English
Castellano
CatalÃ
Author: GRINPACH
Content by courtesy of : Grupo de Investigaciones Paleontológicas de Chile
Translation : MineralTown.com
Reproduction of text and photos prohibited without permission of author.
The fossil tracks or paleoicnitos (from Greek ikhnos = tracks and paleo = old), are the marks left by diverse animals in the mud and that the environmental conditions have allowed their preservation, by million years in the geologic layers, leaving a rich information on the dynamism of the animals that produced them.
In order to know as a track is generated, we are going to put an example in we ourself. Let us suppose that we ourself we wanted to leave testimony of our step, leaving our own tracks. In order to make our assignment we needed to look for a place in where the land is dampened, or, a pool, the border of some lake or the creek of some river. First we must verify if this muddy land has the sufficiently argillaceous consistency to mark our feet, because if the mud is too humid the track was become deformed, because when raising our foot, the mud adhered to him will rise, on the contrary if the land is very dry will not have the sufficient plasticity to leave our mark, therefore we needed neither a very humid nor very dry, single land thus we will be able to leave our feet noticeable. But this is not all, after leaving the tracks, these must be dried with the environmental heat and soon to be protected, that is, to be covered by other sediments to prevent that natural agents destroy them like the wind, the water, the ice or the passage of other animals over these. If our tracks have been able to draw for these obstacles, then we will have a future fossil track.
Also we must consider the weight of the animal that produces the track, since the consistency of the mud is not equal for different animals, for example, in an apt mud to leave the tracks of an elephant, perhaps, is not adapted to leave the tracks of a rodent noticeable because the corporal mass is different.
The tracks left by a biped or quadruped vertebrate, will depend on the conservation. When in the layers it appears a single track, this delivery little information, we can know through this if the animal that produced it had bearings or no, number of fingers in the leg, if it had claws, the size of the leg, in the case of the dinosaurios if he were teropode or sauropode.
Other type is set of tracks denominated rakeful that is step continued of animal on mud, since by the nature of these they can give the same information to us of the isolated track, plus the contribution of knowing how if this animal ran or walked slowly, to deduce his speed, if it produced some change in the direction of his to walk, if he were quadruped or biped, etc.
MORPHOLOGY OF THE TRACK
In an isolated track we can write down the length and the wide one of the track, the angle of traverse of the leg, the depth of the track, number of fingers, morphologic structure, presence of bearings, length of the fingers and the claws.

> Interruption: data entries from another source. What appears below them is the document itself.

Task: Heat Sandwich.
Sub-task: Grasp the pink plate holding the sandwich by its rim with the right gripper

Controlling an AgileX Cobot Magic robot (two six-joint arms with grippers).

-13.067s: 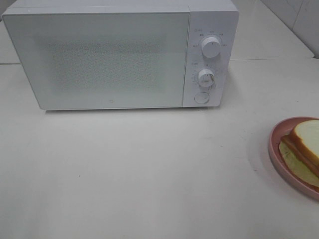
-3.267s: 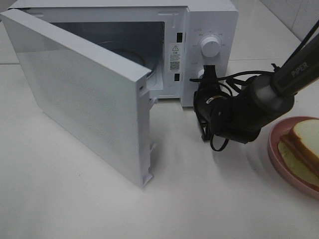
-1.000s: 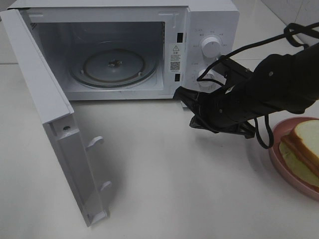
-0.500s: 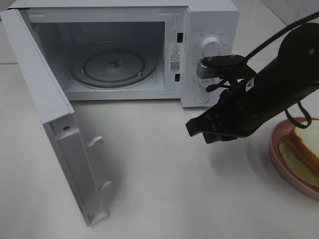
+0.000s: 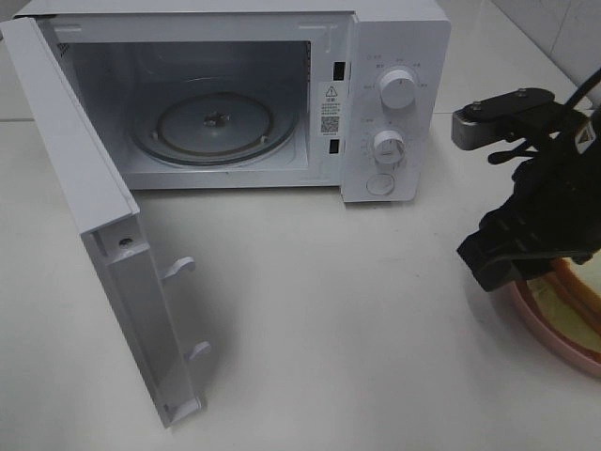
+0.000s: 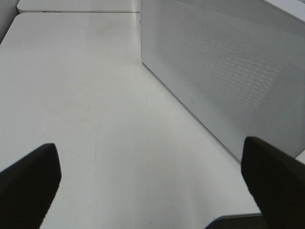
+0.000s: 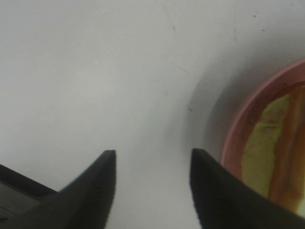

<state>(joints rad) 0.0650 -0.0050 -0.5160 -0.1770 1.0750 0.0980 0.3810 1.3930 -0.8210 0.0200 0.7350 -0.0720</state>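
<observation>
Door [image 5: 89, 202] open, right fingers [image 7: 97, 183] have quit the microwave [image 5: 404, 38] and spread apart just short of the sandwich [image 7: 281, 143] on its pink plate [image 7: 234, 133], ready to grasp; left fingers [image 6: 28, 186] wait apart.

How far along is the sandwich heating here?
Done: the microwave door stands wide open, the glass turntable bare. In hand: the right gripper, jaws apart and empty, hovers beside the pink plate. Left: the sandwich lies on the plate, not yet gripped, loaded or heated.
</observation>
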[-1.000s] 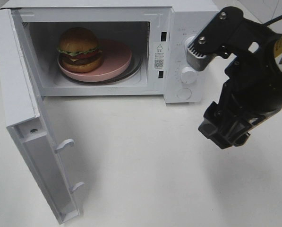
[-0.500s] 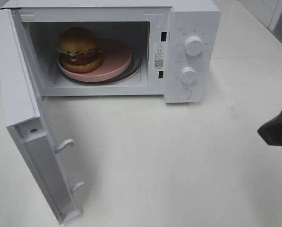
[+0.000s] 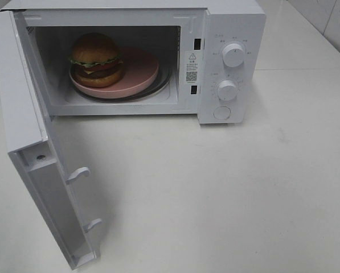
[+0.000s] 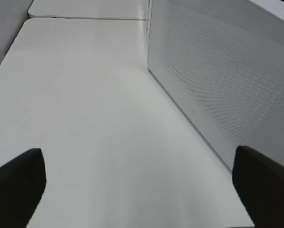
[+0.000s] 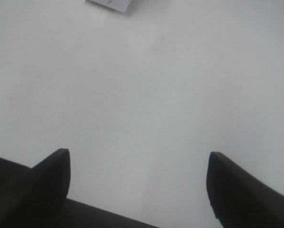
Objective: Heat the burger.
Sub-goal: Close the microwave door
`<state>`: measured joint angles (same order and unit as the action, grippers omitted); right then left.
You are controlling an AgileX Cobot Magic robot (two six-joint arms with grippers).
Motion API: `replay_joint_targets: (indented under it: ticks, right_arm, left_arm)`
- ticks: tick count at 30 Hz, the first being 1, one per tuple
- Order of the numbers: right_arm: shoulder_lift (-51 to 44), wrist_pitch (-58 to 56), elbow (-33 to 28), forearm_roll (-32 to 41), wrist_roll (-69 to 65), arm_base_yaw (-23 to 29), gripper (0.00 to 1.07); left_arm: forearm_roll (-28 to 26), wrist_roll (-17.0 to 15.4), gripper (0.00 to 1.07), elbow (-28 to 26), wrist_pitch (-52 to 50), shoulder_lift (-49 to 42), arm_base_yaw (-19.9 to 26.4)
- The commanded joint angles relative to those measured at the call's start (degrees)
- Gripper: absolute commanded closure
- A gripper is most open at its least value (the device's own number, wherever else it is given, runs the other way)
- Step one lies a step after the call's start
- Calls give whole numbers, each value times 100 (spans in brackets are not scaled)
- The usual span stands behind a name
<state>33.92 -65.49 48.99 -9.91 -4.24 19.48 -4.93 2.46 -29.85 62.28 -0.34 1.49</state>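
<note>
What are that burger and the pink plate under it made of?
The burger looks like a plastic or rubber model: evenly glossy bun, very neat layers, though I can't be sure. The pink plate seems matte plastic or ceramic; its flat, uniform colour leaves that open.

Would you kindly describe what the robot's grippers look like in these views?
The left gripper shows two plain black fingers with blunt tips. The right gripper shows black fingers tapering to rounded tips. No cables or markings are visible.
</note>
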Motion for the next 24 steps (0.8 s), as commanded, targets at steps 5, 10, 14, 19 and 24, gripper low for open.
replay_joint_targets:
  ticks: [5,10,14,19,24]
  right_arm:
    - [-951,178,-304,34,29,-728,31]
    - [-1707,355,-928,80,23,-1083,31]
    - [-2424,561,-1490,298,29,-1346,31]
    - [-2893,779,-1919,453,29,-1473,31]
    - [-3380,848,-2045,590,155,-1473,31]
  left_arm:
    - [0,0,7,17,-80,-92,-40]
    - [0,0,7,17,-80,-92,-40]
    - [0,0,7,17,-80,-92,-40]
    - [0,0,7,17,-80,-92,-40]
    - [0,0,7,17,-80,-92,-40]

In a set of tracks or rakefuls in addition to the previous one we can write down the angle of the step that is possible to determine it through three consecutive tracks, we can see the length of the step, the length of the stride, the width of the track, the mean line or light, that are the distance between the tracks of the left and right side, direction of movement, if he were quadruped or biped, so large of the hands with respect to the legs, if he were plantigrade or digitigrade, that is if one leaned in the fingers or all the leg.

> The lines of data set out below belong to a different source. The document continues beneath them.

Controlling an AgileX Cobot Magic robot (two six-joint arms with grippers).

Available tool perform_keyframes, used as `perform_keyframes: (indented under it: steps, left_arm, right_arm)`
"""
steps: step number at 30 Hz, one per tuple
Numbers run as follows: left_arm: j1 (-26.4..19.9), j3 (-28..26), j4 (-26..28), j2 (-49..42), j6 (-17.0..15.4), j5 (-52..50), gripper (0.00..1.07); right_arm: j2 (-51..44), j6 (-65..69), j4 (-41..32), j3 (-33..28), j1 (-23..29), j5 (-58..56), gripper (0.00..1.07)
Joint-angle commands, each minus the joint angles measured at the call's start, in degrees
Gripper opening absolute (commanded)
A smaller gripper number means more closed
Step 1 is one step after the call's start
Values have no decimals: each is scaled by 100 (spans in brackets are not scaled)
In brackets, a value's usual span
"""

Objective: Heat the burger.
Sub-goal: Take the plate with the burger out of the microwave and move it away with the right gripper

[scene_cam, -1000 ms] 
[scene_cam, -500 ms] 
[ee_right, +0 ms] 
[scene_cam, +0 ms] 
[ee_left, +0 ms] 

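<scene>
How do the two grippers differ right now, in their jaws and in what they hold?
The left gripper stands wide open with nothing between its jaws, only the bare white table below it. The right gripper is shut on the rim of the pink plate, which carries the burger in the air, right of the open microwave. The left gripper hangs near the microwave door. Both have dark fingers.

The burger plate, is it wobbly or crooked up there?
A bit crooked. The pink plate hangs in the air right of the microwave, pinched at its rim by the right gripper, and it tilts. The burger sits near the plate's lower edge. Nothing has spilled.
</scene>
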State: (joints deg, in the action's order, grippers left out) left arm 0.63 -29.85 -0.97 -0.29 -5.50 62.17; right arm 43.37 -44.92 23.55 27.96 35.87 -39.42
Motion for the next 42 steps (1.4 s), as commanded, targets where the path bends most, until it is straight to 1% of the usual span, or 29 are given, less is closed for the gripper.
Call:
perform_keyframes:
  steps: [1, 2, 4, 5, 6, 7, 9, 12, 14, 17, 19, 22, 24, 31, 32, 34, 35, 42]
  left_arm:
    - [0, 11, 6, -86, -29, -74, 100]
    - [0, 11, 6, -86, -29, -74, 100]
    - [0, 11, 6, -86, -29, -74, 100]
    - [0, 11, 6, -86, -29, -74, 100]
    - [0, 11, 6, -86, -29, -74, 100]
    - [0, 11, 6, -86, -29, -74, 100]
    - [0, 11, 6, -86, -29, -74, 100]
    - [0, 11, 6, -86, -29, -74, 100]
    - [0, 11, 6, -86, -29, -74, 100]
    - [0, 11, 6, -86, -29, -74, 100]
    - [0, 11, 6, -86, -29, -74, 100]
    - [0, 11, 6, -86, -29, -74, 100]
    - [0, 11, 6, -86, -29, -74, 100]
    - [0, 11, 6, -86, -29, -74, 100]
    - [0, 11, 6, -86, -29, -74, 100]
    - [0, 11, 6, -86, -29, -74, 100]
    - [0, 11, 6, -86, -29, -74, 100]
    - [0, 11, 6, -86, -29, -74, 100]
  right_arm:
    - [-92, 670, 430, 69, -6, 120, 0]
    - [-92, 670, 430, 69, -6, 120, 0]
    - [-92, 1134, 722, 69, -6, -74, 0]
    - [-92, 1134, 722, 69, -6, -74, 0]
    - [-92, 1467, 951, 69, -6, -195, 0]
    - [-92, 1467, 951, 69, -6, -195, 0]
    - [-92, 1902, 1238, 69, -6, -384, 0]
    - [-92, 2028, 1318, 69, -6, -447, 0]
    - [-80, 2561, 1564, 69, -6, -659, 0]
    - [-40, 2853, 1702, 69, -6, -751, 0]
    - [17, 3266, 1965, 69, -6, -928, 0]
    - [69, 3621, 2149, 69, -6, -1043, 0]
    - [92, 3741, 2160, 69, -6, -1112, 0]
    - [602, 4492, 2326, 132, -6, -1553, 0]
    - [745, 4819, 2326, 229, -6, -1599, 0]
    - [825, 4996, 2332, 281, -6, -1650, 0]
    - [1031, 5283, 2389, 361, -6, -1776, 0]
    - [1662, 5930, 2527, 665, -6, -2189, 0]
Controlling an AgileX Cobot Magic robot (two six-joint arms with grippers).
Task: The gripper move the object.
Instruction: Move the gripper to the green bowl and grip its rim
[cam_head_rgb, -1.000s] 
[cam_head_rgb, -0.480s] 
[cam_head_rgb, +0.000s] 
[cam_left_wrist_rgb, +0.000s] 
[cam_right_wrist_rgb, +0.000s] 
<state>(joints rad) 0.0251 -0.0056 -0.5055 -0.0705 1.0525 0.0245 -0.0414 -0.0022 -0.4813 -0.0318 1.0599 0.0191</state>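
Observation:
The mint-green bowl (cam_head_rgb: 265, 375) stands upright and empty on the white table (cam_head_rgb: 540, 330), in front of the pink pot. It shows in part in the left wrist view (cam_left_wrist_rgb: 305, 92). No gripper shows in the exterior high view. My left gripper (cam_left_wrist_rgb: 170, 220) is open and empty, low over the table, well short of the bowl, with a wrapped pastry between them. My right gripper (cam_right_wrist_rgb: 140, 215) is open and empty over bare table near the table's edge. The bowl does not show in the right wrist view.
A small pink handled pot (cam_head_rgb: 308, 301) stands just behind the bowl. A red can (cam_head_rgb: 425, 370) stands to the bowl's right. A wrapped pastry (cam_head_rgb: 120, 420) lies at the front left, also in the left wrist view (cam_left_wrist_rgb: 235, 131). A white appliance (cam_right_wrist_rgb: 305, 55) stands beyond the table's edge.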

If the track is wide it indicates us that the track it could produce an animal that had its legs to the sides of the body, as in the case of the lizards, whereas if the tracks parallel and are continued they demonstrate that they belong to an animal to walk biped like for example dinosaur or hominid, therefore in this one case the light of the rakeful is minimum and the pitch angle much more is extended.
Also we have other characteristics in the tracks since some facultative animals are biped this means that sometimes they walk in four extremities and others in two, as it is the case of the Iguanodonts, also we can obtain the approximate dimensions of a quadruped animal obtaining the length of the shoulder to the hip, from the distance between the midpoints of the distances of the previous and later extremities.